There is a new tool for running apps as a desktop app called Tauri. The benefit of this tool is performance, at least compared to electron. Has there been any taught on the meteor side of making this compatible or is there a way to integrate meteor with tauri?
I’ve used meteor-desktop since 2016, very familiar with it! For the same 200+mb app I have it down to 27mb with Tauri. For auto-updates you can use Updater | Tauri which I am actively using and it works very well, too.
That’s not the same app (as you know it wasn’t maintained at all) anymore.
That’s probably one of the biggest advantages of Tauri.
In the end each developer/company has to make a decision what’s right for their use case. I’m running an Enterprise grade app, therefore it’s ElectronJS and Tauri is out.
The size of the desktop app isn’t a problem at all (it’s less than 300 Mb) in today’s world of computing power, internet speed, and disk space. The footprint of an ElectronJS app is actually a side effect of its biggest enterprise advantage: embedded dependency isolation.
By bundling a locked, specific version of Chromium and Node.js, Electron guarantees absolute runtime consistency. It completely eliminates environmental drift and OS-level fragmentation. It doesn’t matter what host OS version, unpatched WebView2 update, or corporate Linux distro the client is running—the rendering engine and V8 runtime are identical.
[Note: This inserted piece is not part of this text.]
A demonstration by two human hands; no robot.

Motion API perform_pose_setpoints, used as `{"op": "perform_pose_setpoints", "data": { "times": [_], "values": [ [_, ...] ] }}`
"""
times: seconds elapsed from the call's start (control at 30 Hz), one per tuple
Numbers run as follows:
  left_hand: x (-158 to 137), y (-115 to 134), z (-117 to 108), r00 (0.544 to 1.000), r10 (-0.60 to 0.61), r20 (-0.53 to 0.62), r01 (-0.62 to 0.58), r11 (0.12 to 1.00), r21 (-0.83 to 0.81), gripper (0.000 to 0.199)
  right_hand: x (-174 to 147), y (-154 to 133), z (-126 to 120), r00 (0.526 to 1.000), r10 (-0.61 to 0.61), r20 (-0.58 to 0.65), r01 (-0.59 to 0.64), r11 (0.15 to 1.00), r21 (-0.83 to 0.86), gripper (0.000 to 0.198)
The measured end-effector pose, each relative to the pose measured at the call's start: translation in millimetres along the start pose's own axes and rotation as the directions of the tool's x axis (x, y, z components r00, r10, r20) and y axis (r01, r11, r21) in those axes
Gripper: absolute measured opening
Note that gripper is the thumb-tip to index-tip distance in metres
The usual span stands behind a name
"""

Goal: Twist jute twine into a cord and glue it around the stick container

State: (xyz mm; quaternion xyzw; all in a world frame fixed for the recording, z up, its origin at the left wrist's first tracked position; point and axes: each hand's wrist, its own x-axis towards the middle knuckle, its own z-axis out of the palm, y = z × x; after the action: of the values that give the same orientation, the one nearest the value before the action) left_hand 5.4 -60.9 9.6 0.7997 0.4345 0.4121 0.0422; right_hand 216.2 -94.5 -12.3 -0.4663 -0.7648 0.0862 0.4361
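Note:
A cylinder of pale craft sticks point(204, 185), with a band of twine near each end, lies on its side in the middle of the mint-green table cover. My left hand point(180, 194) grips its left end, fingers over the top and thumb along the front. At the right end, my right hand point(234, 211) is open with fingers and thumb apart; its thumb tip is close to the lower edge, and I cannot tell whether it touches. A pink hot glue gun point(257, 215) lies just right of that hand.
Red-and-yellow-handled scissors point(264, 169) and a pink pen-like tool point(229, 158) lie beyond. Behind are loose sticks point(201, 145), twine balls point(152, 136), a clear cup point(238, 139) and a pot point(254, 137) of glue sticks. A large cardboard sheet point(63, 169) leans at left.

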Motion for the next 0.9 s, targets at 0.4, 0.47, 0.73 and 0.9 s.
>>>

Tauri’s 27mb size is achieved by offloading the rendering engine to the host OS’s native webview (WebView2 on Windows, WebKit on macOS). While brilliant for consumer apps where download friction kills user acquisition, it introduces QA risk for enterprise environments. A silent OS background update that alters native webview behavior can introduce UI regressions or runtime bugs that break a critical business workflow.
For an enterprise-grade app where stability and predictable testing are the ultimate features, paying the “Chromium tax” in megabytes to eliminate native webview variables is a completely defensible, battle-tested decision.